* [What to produce]
An exact transcription of the data below, complete and unaltered, is the expected answer.

* [Raw data]
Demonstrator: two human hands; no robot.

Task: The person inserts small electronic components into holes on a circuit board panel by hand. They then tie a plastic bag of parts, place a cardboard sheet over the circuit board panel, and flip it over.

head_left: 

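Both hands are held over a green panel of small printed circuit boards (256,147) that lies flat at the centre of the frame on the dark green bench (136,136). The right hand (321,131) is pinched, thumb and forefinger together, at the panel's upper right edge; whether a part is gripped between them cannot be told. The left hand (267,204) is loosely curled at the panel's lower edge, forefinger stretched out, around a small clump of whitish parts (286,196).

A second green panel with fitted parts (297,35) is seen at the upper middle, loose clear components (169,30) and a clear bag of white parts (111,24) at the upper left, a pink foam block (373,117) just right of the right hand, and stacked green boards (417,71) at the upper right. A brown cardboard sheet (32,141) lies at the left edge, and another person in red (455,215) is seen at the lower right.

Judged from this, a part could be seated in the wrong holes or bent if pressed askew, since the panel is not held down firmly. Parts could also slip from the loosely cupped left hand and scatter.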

* [Task response]
Demonstrator: two human hands; no robot.

Task: The person inserts small electronic components into holes on a circuit board panel by hand. They then tie a plastic bag of parts, place a cardboard sheet over the circuit board panel, and flip it over.

head_left: 

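Both hands are held over a green panel of small printed circuit boards (256,147) that lies flat at the centre of the frame on the dark green bench (136,136). The right hand (321,131) is pinched, thumb and forefinger together, at the panel's upper right edge; whether a part is gripped between them cannot be told. The left hand (267,204) is loosely curled at the panel's lower edge, forefinger stretched out, around a small clump of whitish parts (286,196).

A second green panel with fitted parts (297,35) is seen at the upper middle, loose clear components (169,30) and a clear bag of white parts (111,24) at the upper left, a pink foam block (373,117) just right of the right hand, and stacked green boards (417,71) at the upper right. A brown cardboard sheet (32,141) lies at the left edge, and another person in red (455,215) is seen at the lower right.

Judged from this, a part could be seated in the wrong holes or bent if pressed askew, since the panel is not held down firmly. Parts could also slip from the loosely cupped left hand and scatter.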

The exercise concludes with this answer.